Opponents of conscience rights for doctors say it hinders patient choice regarding issues such as medical assistance in dying, cross-sex hormones for transgendered people, and abortion. Farrow said that respect for patients’ and doctors’ interests and consciences can’t be achieved without consent on both sides. A doctor imposing a treatment to violate a patient is as wrong as a patient forcing a doctor to offer one.
Medical Autonomy
Questions of medical ethics are both personal and abstract for Julie Ponesse. The ethics professor was put on paid leave at Ontario’s Huron University College for her refusal to get a COVID-19 vaccine. She shares Farrow’s perspective on the high relevance of Block’s bill and the need for a relationship of both conscience and consent between patient and doctor.“Conscience rights protections are not just about, and for the benefit of, the medical professional, though they are certainly important protections of professional integrity. In addition, they are essential for protecting the fiduciary relationship—or relationship of trust—between the doctor and patient, and are therefore a crucial aspect to good patient care,” Ponesse told the Epoch Times.
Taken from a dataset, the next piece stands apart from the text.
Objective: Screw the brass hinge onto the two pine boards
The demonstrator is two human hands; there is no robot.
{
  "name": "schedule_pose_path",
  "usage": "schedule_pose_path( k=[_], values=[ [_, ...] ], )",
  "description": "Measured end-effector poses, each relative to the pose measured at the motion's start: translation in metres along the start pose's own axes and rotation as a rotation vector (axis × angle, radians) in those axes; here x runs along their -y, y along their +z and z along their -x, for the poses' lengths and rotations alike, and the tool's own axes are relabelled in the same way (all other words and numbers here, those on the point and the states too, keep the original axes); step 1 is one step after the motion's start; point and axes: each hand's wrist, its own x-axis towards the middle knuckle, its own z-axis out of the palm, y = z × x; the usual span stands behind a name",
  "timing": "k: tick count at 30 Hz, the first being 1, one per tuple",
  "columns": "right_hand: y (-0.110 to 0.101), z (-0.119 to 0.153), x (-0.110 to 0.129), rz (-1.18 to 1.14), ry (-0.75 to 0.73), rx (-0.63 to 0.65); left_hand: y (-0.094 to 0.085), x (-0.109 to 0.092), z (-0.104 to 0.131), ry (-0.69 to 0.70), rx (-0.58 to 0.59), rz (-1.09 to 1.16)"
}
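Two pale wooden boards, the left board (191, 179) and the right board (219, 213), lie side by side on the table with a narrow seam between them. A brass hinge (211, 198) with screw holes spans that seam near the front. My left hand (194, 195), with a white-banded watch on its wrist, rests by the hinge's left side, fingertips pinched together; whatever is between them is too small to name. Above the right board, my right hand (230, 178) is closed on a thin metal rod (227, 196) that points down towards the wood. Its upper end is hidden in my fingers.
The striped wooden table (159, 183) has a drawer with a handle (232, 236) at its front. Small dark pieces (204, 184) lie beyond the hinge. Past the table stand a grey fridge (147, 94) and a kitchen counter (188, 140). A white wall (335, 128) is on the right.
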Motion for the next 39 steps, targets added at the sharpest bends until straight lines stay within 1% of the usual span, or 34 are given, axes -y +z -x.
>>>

In the late 1960s, Prime Minister Pierre Trudeau said the state had no business in the bedrooms of the nation. Today, Ponesse believes the pandemic has facilitated the intrusion of the state into doctor-patient relationships like never before. She says this jeopardizes the “intimate acquaintance” doctors build with their patient because trust is lost.
“When we are vulnerable, we need to feel that the person offering us care has our best interests at heart and is deciding and acting without the undue influence of interests that run counter to our care,” she said.
Ponesse hopes the bill passes this time.
“The success of the Protection of Freedom of Conscience Act would be a good first step in recovering much of what has been eroded in health care over the last two years,” she said.
“This is an important bill at a crucial moment in Canadian history.”